Scènes de guérilla urbaine entre Palestiniens en Cisjordanie

Les heurts ont commencé quand un leader du Hamas a été arrêté par les forces de l’ordre.

Scènes de guérilla urbaine entre Palestiniens en Cisjordanie

Des heurts ont éclaté entre des manifestants palestiniens et des agents des forces de l’ordre en Cisjordanie, le 20 septembre courant. Mohammad Torokman/Reuters

Des jeunes qui caillassent des blindés de la police locale, des tirs nourris à balles réelles et des rues incendiées. A Naplouse, des affrontements entre Palestiniens témoignent du chaos croissant dans le nord de la Cisjordanie sur fond d’une multiplication des raids israéliens.

Mardi matin, les commerces avaient baissé leur rideau dans la Vieille Ville en proie à des affrontements au parfum de guérilla urbaine.

En cause : l’arrestation de Moussab Shtayeh, jeune leader en vogue des islamistes du Hamas, mouvement rival du Fateh laïc du président Mahmoud Abbas, non par les forces israéliennes, mais palestiniennes.

Sur place, des centaines de jeunes Palestiniens survoltés menacent les rares journalistes, craignant que leurs images ne permettent aux autorités de les appréhender par la suite.

Dans une tour surplombant les combats, mais au creux de cette ville de près de 200 000 habitants toute en collines, les vitres extérieures des studios de la radio al-Hayat et de la télévision publique Palestine TV sont criblées d’impacts de balles.

« Il y a des raisons plus profondes à ces affrontements que Moussab Shtayeh », note un journaliste palestinien sur place qui a requis l’anonymat.

« Ces jeunes ne sont ni Fateh, ni Hamas, ni Jihad islamique, ce sont de jeunes Palestiniens d’une nouvelle génération qui ne tombe sous la coupe de personne et qui enrage à la fois contre Israël et l’Autorité palestinienne », ajoute-t-il.

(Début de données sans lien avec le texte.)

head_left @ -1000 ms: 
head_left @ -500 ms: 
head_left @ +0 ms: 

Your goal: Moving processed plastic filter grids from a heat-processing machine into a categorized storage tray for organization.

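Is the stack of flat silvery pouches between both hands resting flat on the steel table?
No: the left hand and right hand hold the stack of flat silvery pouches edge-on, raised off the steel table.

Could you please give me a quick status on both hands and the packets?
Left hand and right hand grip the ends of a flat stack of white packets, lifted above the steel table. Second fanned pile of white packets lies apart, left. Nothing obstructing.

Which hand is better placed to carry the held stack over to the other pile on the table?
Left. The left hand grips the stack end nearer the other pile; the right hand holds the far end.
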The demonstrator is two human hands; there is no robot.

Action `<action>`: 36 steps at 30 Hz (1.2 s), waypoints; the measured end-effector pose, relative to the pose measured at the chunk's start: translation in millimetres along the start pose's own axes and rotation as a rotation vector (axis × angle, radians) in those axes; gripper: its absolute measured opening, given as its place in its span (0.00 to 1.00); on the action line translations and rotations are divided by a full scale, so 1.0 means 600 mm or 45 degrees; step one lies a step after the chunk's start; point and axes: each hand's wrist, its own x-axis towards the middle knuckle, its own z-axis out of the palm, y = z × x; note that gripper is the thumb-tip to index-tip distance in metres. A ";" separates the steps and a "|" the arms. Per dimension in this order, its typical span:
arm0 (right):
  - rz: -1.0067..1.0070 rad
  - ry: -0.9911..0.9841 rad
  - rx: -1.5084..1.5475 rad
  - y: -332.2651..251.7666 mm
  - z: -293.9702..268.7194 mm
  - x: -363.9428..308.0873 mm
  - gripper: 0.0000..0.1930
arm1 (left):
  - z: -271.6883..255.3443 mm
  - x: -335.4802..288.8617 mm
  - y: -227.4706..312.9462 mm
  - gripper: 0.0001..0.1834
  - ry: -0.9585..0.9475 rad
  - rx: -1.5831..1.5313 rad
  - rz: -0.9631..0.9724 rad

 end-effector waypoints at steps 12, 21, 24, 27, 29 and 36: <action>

« Israël et l’Autorité palestinienne, c’est le même logiciel », renchérit dans la rue Mohammad Mhawe, manifestant qui écoute du hip-hop pourfendant les « collaborateurs » de l’AP et rendant hommage au « héros de l’islam » Ibrahim el-Naboulsi.

Le « lion » de Naplouse

Dans la foulée d’une vague d’attaques anti-israéliennes au printemps, fatales à 20 personnes, les forces israéliennes ont multiplié les raids dans le nord de la Cisjordanie, notamment à Jénine, d’où étaient originaires les auteurs de certains attentats, mais aussi à Naplouse. Ces deux villes sont situées dans la zone A de la Cisjordanie, territoire palestinien occupé depuis 1967 par Israël, où la sécurité est normalement la prérogative des forces palestiniennes et non israéliennes.

À Jénine, plus d’une trentaine de personnes ont été tuées et 200 blessées dans environ 500 opérations, contre une vingtaine de morts, 2 000 blessés et 900 raids à Naplouse, selon les données obtenues auprès d’organisations internationales. Au total, 95 Palestiniens ont été tués cette année dans des affrontements en Cisjordanie, plus haut bilan depuis 2016, selon ces données.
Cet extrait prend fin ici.